WHAT IS EXPECTED: All of the data beneath this instruction is to be transcribed word for word.
╔══
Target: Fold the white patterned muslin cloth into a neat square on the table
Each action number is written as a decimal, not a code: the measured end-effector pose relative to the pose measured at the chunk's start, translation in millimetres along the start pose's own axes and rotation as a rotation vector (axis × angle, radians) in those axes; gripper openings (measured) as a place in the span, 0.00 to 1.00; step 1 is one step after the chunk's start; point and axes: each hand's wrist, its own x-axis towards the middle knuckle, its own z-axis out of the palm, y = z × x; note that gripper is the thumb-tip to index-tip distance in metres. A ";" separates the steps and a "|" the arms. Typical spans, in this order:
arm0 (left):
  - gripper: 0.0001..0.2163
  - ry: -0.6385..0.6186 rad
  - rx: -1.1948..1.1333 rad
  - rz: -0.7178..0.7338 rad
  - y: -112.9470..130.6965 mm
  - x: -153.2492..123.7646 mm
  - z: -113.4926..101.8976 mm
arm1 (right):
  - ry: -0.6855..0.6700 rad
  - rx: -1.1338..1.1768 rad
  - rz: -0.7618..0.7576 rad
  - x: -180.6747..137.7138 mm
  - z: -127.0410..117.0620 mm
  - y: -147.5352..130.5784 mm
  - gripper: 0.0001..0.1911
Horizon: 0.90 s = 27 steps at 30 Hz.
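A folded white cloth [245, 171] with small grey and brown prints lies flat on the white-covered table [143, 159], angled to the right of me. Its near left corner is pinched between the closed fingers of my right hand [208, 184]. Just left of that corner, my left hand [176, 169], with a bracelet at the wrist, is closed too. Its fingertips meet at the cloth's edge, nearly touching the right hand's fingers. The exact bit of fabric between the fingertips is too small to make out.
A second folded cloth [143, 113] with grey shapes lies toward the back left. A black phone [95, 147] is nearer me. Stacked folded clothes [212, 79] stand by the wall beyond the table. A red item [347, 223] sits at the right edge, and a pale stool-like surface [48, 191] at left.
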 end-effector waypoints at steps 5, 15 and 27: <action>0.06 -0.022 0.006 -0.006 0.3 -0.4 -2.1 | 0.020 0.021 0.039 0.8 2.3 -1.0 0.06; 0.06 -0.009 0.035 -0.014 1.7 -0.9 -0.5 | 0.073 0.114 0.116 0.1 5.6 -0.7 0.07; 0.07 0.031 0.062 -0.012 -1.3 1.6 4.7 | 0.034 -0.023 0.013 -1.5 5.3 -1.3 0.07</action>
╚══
WORKED SOLUTION:
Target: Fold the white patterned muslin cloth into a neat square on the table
Each action number is written as a decimal, not a code: the measured end-effector pose relative to the pose measured at the chunk's start, translation in millimetres along the start pose's own axes and rotation as a rotation vector (axis × angle, radians) in those axes; gripper openings (measured) as a place in the span, 0.00 to 1.00; step 1 is one step after the chunk's start; point and axes: each hand's wrist, its own x-axis towards the middle knuckle, its own z-axis out of the palm, y = z × x; note that gripper is the thumb-tip to index-tip distance in metres. A ";" separates the steps and a "|" the arms. Typical spans, in this order:
arm0 (left):
  - gripper: 0.0001..0.2163
  - ry: -0.6385..0.6186 rad
  - rx: -1.1948..1.1333 rad
  - rz: -0.7178..0.7338 rad
  - y: -112.9470..130.6965 mm
  - x: -153.2492..123.7646 mm
  - z: -113.4926..101.8976 mm
arm1 (right):
  - ry: -0.6855..0.6700 rad
  - rx: -1.1338..1.1768 rad
  - rz: -0.7618..0.7576 rad
  - x: -180.6747..137.7138 mm
  - z: -127.0410..117.0620 mm
  - y: -147.5352..130.5784 mm
  - gripper: 0.0001..0.1911
Horizon: 0.90 s = 27 steps at 30 Hz.
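A folded white cloth [245, 171] with small grey and brown prints lies flat on the white-covered table [143, 159], angled to the right of me. Its near left corner is pinched between the closed fingers of my right hand [208, 184]. Just left of that corner, my left hand [176, 169], with a bracelet at the wrist, is closed too. Its fingertips meet at the cloth's edge, nearly touching the right hand's fingers. The exact bit of fabric between the fingertips is too small to make out.
A second folded cloth [143, 113] with grey shapes lies toward the back left. A black phone [95, 147] is nearer me. Stacked folded clothes [212, 79] stand by the wall beyond the table. A red item [347, 223] sits at the right edge, and a pale stool-like surface [48, 191] at left.
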 end-effector waypoints at steps 5, 15 and 27: <action>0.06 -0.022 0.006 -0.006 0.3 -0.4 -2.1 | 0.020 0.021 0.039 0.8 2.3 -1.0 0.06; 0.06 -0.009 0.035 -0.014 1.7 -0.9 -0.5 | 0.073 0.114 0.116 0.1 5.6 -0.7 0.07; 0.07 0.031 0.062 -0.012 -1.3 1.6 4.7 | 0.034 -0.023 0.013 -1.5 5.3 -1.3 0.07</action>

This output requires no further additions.